After this transaction, she beneficially owns 87,118 shares of Intellia common stock, including 1,264 shares acquired under the company’s 2016 Employee Stock Purchase Plan on December 31, 2025.
Intellia Therapeutics EVP and CFO Edward J. Dulac III reported an automatic sale of company stock. On January 5, 2026, he sold 6,379 shares of Intellia Therapeutics common stock at a price of $9.21 per share. According to the disclosure, this was a mandatory “sell-to-cover” transaction to satisfy tax withholding obligations tied to restricted stock units that vested on January 1, 2026, and it is described as not being a voluntary trade by the executive. After this transaction, he beneficially owns 99,683 shares of Intellia Therapeutics common stock directly.
Intellia Therapeutics VP and Chief Accounting Officer Michael P. Dube reported a small insider stock sale linked to tax withholding. On January 5, 2026, he sold 2,989 shares of Intellia common stock at $9.21 per share, leaving him with 52,277 shares held directly after the transaction.
According to the footnote, this was a mandatory “sell-to-cover” transaction carried out to satisfy his tax withholding obligations arising from the vesting of restricted stock units (RSUs) on January 1, 2026. The disclosure states that this sale does not represent a voluntary trading decision by the reporting officer but an automatic sale tied to equity award taxation.
Intellia Therapeutics' President and CEO, who is also a director, reported stock option exercises and related share sales in company stock. On 12/11/2025, the reporting person exercised options to acquire 49,959 shares of common stock at an exercise price of $ 6.83 and sold 49,959, 32,832 and 5,355 shares in separate transactions with weighted average prices of $ 9.49, $ 9.47 and $ 9.59, respectively.
On 12/12/2025, additional options for 8,557 shares were exercised at $ 6.83. These option awards were granted under the company’s 2015 Stock Option and Incentive Plan and had vested in full as of 12/11/2025. The filing notes that the sales occurred automatically under a Rule 10b5‑1 trading plan adopted on 09/11/2025. Following these transactions, the reporting person beneficially owns 1,047,485 shares directly and 58,415 shares indirectly through the John M. Leonard 2015 Irrevocable Trust.

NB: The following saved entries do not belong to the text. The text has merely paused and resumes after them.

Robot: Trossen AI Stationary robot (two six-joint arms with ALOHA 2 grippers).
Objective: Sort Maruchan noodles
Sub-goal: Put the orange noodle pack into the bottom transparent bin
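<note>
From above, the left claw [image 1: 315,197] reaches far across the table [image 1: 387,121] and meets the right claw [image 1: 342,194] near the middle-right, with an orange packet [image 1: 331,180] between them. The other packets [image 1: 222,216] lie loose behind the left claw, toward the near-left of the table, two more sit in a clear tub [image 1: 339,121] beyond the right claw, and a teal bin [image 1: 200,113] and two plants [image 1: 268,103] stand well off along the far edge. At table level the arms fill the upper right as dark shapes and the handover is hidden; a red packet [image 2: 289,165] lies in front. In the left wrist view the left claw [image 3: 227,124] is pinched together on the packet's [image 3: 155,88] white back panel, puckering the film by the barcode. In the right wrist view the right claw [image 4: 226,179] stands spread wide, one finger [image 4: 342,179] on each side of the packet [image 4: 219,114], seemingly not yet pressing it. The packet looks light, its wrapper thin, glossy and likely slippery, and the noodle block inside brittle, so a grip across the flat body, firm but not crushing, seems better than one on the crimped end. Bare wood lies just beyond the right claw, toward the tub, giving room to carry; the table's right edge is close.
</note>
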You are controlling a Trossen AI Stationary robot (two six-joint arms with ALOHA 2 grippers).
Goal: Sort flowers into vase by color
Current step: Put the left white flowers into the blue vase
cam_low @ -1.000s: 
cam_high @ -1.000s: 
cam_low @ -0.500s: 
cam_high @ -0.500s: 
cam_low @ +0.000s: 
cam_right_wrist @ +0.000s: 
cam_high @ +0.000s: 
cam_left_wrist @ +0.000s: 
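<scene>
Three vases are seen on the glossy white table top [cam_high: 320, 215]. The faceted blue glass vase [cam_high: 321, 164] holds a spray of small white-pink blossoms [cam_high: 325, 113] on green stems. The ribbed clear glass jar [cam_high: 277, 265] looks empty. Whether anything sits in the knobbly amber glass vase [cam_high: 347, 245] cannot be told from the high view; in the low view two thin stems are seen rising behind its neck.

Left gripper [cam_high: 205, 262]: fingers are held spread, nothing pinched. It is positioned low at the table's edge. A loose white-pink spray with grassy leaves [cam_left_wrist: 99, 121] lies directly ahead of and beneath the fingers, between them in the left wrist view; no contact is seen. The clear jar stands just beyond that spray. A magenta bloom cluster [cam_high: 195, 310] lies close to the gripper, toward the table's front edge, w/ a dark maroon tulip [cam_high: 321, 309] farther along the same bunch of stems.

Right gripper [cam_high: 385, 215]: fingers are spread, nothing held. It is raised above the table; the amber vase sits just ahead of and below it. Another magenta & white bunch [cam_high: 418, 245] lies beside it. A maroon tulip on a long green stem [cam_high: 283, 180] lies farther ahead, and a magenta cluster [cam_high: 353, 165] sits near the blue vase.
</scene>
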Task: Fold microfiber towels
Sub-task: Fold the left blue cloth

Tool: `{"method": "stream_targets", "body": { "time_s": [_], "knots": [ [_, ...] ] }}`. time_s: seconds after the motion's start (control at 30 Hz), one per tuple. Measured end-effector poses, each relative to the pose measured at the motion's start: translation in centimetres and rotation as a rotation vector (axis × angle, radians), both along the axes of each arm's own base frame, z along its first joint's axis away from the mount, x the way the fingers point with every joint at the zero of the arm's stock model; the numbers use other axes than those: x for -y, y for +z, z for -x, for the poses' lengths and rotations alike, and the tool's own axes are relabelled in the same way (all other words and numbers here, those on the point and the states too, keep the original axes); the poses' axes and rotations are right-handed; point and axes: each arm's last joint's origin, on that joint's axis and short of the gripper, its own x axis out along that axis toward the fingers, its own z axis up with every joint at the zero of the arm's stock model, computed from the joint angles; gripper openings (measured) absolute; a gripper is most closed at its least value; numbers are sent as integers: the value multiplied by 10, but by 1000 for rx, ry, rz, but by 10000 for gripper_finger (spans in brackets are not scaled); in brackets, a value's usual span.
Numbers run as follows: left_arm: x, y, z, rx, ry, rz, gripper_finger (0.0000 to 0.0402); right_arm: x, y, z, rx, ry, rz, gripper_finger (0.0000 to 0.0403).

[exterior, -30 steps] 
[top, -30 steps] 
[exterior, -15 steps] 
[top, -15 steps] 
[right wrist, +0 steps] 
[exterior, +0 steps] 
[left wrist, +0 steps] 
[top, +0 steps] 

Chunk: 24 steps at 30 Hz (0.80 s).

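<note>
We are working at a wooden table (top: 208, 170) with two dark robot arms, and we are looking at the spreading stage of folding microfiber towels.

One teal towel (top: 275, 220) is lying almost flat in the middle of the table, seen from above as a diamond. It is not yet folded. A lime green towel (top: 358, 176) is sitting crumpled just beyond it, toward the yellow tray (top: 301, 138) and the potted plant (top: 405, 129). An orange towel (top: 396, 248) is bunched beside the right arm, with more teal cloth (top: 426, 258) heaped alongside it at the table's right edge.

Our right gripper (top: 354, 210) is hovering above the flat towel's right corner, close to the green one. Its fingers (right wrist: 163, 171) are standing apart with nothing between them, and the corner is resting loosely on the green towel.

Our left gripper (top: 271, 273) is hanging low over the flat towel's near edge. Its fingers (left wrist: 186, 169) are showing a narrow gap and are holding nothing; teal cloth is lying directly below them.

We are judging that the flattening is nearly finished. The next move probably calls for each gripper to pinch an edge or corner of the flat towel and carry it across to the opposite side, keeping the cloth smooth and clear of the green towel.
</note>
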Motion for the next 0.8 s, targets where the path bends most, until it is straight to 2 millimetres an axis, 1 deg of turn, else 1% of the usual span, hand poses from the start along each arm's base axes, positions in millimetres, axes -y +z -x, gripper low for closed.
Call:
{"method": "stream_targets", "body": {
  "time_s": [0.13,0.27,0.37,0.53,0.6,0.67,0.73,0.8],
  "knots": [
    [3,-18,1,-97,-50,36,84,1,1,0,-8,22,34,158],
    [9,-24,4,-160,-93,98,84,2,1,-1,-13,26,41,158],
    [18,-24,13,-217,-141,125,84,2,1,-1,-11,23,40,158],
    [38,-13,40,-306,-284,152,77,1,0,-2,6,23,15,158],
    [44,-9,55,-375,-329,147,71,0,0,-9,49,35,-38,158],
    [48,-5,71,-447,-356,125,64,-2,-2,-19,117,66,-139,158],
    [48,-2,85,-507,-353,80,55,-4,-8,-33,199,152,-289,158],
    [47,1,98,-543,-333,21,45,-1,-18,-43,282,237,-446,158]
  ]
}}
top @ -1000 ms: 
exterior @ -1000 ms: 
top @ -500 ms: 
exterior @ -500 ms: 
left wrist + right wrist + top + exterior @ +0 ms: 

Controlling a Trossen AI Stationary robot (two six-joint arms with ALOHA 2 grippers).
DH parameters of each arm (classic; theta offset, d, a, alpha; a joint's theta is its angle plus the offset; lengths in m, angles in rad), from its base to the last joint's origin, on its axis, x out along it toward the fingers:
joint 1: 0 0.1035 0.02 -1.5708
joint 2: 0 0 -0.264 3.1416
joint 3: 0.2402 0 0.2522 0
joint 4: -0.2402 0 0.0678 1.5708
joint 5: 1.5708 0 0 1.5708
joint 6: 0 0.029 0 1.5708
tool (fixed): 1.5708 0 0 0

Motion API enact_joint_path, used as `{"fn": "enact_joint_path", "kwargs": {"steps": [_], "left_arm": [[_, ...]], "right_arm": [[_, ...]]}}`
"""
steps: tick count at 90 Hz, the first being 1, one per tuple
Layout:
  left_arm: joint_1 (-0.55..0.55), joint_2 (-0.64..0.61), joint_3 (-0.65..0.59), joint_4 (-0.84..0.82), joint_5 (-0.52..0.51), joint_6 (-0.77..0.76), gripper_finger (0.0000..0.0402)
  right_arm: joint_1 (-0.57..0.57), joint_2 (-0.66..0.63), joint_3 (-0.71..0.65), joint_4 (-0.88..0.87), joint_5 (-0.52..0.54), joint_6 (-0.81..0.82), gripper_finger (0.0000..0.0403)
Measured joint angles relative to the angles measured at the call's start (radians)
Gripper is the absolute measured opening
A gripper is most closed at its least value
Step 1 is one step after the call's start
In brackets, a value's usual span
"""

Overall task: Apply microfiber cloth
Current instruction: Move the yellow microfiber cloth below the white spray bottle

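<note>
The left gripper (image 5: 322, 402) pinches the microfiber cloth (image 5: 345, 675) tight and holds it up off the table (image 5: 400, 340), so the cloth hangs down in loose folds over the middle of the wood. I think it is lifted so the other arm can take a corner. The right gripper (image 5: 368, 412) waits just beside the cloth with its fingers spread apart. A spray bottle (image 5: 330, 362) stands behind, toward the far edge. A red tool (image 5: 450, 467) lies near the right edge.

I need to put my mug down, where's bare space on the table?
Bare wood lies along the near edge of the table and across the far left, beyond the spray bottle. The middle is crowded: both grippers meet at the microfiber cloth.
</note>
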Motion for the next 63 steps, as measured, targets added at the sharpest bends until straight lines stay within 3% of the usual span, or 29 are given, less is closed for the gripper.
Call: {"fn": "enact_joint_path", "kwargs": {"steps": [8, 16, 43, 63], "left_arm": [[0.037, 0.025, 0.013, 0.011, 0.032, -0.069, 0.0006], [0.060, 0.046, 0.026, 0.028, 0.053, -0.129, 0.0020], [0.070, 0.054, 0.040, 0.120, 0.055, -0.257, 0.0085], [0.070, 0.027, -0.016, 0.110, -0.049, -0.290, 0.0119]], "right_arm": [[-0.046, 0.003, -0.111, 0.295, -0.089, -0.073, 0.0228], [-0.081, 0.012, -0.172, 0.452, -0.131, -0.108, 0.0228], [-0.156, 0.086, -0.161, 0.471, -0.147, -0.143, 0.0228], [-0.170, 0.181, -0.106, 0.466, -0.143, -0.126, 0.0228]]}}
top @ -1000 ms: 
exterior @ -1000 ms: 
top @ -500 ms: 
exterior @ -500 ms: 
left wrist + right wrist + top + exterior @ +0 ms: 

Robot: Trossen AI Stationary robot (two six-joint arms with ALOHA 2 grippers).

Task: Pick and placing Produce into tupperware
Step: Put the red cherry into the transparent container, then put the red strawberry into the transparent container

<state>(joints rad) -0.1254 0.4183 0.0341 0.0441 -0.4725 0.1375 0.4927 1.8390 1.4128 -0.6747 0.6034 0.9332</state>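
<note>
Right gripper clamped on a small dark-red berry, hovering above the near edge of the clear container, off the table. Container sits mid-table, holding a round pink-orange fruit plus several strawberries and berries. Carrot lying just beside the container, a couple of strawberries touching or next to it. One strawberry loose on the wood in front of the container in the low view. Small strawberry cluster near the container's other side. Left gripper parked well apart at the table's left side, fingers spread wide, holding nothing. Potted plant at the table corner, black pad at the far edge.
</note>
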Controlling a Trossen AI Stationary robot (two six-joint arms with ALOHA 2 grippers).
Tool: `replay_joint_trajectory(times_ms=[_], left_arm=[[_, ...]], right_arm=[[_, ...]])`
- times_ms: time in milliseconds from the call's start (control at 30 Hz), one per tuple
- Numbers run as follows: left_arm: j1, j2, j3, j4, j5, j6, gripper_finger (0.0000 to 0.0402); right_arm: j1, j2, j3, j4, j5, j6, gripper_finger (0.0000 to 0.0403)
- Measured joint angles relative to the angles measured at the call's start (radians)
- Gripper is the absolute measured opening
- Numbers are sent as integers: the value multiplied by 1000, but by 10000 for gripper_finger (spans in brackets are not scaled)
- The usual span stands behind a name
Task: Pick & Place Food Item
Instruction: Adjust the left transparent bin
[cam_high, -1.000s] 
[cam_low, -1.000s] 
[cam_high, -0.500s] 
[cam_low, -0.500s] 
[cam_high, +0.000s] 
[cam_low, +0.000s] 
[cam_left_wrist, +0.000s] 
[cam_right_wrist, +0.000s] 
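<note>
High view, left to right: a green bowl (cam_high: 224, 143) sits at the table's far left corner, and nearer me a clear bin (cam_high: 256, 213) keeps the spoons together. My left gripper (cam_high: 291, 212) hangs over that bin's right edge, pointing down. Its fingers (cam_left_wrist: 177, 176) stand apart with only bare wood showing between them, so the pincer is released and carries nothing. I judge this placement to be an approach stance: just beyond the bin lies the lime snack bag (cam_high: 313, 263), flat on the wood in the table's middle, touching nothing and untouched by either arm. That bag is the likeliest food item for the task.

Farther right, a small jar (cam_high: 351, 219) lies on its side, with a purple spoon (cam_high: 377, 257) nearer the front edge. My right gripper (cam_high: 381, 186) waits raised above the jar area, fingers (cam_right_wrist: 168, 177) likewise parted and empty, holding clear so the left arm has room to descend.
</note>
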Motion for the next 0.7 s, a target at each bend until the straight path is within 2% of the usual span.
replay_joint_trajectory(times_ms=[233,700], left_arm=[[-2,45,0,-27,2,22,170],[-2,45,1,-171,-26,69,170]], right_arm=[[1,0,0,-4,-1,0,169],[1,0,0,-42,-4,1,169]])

Intellia Therapeutics (NTLA) reported new clinical updates across two in vivo CRISPR programs. For hereditary angioedema, a pooled Phase 1/2 analysis of 32 patients receiving a one-time 50 mg dose of lonvoguran ziclumeran (lonvo-z) showed a mean 89% reduction in plasma kallikrein at month 24. 31 of 32 patients (97%) were attack-free and off long-term prophylaxis as of the August 29, 2025 cut-off, with a safety profile described as well tolerated up to three years of follow-up. The global Phase 3 HAELO trial completed enrollment in September 2025, with topline data expected by mid-2026.
For transthyretin amyloidosis with cardiomyopathy, the Phase 1 trial of nexiguran ziclumeran (nex-z) enrolled 36 patients and showed sustained serum TTR reduction; among nine patients at 36 months, the mean reduction was 87%. At 24 months, stability or improvement was seen in 70% (NT-proBNP), 85% (hs‑Troponin T), and 69% (6MWT), with 81% stable or improved NYHA class. A matched-cohort mortality analysis reported HR 0.27 (p=0.009). The FDA placed a clinical hold on the Phase 3 MAGNITUDE and MAGNITUDE‑2 trials on October 29, 2025.